What to do: Among the entries that follow, find every line with the word "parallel" and list it.

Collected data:
□ □ □ □

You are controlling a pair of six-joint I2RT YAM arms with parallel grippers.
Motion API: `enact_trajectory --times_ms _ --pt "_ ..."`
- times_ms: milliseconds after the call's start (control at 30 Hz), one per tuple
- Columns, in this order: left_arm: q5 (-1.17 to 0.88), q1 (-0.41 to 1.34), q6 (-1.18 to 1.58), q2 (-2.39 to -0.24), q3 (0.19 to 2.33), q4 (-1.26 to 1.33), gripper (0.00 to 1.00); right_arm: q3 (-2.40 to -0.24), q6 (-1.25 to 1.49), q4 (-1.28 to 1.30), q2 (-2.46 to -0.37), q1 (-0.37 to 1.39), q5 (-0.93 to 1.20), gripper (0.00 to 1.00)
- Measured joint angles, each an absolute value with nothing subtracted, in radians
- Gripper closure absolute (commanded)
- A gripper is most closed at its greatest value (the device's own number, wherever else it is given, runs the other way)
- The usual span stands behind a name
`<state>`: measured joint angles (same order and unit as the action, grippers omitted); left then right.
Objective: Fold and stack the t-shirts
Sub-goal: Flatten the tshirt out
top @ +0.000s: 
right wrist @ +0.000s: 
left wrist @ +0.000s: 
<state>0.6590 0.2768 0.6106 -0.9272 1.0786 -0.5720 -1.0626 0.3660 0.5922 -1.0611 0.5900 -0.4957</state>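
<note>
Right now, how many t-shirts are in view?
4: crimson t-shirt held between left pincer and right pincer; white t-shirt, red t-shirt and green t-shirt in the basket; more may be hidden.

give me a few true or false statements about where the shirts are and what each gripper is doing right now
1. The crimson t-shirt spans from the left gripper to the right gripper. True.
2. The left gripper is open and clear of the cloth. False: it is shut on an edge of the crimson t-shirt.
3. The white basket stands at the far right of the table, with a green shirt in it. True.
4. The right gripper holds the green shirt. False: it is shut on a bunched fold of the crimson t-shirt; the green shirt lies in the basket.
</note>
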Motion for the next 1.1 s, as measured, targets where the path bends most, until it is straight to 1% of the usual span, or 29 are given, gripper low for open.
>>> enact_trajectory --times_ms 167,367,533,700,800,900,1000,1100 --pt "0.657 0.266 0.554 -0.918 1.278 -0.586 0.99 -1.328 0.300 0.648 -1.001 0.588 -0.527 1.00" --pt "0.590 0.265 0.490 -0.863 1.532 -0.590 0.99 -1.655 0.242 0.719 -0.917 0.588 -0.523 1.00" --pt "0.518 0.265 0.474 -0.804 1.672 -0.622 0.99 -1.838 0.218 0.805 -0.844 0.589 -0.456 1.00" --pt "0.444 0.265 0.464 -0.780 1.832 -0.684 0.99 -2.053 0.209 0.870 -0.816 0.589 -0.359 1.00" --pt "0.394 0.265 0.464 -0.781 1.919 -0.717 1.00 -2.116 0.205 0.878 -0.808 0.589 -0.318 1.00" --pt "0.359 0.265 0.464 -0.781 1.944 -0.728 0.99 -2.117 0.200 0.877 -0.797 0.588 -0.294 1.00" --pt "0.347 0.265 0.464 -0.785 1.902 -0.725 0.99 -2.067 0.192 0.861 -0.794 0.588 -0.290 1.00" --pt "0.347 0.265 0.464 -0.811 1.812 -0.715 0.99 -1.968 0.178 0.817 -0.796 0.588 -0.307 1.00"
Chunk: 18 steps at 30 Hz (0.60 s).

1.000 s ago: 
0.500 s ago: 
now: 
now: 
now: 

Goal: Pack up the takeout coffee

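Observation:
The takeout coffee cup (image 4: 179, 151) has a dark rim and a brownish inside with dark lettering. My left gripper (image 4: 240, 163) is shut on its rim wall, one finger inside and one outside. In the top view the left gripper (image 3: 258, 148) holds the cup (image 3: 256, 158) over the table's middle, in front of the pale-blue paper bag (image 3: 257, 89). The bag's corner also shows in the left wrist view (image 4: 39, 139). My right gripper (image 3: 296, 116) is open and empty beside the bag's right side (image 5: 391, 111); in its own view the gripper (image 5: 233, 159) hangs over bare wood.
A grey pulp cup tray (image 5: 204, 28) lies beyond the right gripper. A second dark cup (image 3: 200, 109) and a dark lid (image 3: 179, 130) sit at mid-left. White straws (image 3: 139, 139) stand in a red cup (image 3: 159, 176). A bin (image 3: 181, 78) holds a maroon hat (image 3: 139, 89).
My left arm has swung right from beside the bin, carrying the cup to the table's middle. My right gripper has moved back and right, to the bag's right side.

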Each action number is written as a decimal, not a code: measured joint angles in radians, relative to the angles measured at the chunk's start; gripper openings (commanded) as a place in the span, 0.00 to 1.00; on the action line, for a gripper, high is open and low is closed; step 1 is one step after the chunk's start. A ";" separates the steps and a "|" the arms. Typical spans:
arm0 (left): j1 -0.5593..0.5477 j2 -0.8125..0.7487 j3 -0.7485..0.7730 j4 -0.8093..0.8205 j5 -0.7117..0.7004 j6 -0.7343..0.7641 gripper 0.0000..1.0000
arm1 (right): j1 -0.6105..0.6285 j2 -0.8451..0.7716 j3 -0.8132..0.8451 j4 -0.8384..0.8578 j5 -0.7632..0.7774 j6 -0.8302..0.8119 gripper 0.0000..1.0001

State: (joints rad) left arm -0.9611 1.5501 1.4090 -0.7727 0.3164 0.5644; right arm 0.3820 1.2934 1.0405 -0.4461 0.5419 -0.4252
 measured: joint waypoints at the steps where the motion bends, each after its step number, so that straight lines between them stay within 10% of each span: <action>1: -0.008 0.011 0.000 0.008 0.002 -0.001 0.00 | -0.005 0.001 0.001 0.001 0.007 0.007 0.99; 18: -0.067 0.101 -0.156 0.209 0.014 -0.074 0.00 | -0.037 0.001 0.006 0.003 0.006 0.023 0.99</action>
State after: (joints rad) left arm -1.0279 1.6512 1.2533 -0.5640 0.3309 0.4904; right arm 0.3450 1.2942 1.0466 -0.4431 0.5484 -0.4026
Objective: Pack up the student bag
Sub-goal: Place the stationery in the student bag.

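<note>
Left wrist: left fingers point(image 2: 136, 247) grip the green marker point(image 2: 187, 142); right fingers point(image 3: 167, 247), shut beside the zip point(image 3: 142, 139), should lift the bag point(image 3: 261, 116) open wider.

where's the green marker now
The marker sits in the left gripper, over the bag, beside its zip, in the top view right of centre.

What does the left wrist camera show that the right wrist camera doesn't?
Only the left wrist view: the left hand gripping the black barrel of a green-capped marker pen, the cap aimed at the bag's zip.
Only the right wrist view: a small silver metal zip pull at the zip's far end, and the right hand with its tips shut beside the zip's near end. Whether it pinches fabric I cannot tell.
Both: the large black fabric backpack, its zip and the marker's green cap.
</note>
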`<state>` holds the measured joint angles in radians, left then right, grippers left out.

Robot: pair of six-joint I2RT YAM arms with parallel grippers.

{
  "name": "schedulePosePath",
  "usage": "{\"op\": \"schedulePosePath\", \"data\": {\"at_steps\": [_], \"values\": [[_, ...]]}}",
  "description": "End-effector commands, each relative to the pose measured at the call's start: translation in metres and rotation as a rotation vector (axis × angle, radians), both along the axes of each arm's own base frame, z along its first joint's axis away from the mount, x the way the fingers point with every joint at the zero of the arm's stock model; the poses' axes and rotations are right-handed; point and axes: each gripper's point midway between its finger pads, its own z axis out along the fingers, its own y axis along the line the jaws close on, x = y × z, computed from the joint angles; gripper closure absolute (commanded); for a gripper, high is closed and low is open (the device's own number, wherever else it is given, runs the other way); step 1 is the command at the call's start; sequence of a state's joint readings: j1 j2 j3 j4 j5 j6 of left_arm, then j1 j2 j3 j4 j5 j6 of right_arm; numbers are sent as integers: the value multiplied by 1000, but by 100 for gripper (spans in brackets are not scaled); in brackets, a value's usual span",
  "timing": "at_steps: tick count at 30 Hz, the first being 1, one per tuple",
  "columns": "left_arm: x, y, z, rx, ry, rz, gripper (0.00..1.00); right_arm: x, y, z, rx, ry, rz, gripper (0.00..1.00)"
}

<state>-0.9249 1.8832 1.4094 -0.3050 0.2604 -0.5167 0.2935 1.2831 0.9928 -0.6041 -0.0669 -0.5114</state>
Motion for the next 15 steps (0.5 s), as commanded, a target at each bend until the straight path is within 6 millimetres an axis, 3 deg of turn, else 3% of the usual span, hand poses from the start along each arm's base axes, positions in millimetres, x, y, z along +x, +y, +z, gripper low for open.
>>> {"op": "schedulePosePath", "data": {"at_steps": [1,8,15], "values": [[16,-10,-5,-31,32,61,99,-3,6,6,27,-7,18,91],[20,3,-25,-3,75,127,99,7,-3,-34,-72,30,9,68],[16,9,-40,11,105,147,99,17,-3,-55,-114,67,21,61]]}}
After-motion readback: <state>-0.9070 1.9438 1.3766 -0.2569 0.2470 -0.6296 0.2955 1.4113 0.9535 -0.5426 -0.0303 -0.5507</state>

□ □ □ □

Response to this exercise:
You are controlling a pair of six-joint I2RT YAM arms with parallel grippers.
Robot: pair of six-joint I2RT YAM arms with parallel grippers.

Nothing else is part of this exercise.